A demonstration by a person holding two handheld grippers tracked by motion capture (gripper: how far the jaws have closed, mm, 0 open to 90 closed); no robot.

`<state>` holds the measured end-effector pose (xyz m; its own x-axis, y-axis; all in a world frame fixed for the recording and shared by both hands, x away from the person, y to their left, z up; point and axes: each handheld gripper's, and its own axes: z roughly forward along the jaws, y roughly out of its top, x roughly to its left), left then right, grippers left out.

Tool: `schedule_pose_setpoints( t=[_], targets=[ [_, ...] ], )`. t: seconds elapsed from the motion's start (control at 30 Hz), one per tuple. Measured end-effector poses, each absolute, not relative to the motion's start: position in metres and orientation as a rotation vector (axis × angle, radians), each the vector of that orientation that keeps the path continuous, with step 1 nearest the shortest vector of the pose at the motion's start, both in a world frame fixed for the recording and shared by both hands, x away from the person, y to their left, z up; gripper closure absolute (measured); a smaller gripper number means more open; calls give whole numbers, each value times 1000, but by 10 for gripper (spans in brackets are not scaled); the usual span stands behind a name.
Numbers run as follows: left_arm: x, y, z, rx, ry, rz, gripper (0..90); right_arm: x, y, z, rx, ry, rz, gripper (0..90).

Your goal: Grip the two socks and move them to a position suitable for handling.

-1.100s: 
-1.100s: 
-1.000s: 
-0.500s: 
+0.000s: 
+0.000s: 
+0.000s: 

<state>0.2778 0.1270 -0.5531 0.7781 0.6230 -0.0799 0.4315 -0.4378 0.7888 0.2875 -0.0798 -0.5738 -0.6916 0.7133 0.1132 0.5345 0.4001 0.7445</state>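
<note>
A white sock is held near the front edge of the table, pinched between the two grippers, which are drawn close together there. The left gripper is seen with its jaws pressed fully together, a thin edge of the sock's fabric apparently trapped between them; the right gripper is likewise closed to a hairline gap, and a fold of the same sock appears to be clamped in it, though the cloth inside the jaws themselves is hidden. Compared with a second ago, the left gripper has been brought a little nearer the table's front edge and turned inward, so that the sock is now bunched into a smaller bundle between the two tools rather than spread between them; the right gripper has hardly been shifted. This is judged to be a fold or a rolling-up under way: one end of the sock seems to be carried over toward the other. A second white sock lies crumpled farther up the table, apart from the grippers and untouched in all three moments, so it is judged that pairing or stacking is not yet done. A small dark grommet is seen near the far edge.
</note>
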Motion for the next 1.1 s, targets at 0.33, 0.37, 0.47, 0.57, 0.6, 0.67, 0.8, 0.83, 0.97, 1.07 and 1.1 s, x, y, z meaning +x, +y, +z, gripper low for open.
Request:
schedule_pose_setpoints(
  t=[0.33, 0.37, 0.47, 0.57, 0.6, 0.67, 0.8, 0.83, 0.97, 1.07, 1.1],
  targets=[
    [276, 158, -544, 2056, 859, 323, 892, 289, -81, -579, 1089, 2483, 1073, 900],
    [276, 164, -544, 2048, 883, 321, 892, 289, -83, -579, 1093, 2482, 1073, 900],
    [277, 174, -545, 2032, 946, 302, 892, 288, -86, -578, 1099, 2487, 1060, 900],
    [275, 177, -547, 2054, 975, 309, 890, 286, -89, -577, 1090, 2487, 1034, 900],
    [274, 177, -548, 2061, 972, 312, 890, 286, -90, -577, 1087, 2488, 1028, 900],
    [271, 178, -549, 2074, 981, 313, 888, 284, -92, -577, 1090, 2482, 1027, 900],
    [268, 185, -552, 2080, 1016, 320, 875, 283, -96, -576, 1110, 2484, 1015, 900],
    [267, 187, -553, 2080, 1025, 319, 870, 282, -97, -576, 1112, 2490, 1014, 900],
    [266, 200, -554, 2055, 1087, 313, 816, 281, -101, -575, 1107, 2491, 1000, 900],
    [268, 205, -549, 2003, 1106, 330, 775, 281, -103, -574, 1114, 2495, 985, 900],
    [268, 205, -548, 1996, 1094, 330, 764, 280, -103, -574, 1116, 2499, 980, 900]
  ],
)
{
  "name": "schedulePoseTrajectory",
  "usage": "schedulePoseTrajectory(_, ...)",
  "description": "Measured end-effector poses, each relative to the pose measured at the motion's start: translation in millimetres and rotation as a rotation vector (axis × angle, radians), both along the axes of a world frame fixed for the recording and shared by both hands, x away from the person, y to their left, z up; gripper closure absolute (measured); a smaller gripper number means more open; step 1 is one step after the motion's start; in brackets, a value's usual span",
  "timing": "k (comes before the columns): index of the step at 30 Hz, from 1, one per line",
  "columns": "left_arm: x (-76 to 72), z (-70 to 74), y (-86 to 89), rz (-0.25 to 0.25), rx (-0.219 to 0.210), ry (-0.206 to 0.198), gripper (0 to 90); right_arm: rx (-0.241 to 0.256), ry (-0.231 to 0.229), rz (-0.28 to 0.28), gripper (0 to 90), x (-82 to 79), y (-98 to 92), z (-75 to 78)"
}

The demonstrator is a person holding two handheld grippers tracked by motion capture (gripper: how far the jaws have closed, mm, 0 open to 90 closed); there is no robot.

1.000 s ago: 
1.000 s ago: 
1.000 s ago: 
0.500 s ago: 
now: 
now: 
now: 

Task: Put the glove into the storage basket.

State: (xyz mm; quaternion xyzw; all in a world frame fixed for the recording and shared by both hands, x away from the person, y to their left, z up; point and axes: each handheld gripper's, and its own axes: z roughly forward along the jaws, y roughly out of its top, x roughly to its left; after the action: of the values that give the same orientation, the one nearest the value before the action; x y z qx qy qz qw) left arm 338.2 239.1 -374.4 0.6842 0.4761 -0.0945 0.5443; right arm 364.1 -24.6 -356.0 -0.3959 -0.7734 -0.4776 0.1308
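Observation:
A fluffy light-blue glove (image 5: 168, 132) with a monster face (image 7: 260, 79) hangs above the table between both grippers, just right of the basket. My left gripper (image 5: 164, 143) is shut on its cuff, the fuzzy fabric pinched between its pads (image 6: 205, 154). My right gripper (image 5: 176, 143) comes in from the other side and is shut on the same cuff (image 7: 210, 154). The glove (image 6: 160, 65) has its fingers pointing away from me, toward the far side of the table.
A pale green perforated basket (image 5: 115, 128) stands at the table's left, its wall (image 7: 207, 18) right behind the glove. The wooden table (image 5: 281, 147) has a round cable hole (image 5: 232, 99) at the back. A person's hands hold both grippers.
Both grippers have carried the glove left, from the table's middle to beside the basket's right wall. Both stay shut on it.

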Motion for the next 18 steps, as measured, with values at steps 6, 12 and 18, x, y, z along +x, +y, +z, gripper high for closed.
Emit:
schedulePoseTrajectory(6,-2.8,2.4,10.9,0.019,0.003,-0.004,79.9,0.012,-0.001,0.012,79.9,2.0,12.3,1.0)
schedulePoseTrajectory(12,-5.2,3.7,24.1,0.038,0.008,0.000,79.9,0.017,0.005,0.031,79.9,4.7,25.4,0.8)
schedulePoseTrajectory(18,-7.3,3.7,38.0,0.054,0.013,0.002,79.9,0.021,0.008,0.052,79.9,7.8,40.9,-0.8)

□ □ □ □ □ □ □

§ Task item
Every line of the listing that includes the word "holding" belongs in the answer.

§ Response below
A demonstration by a person holding two handheld grippers tracked by motion capture (gripper: how far the jaws have closed, mm, 0 open to 90 closed); no robot.
The demonstrator is a person holding two handheld grippers tracked by motion capture (gripper: how far the jaws have closed, mm, 0 open to 90 closed); there is no robot.

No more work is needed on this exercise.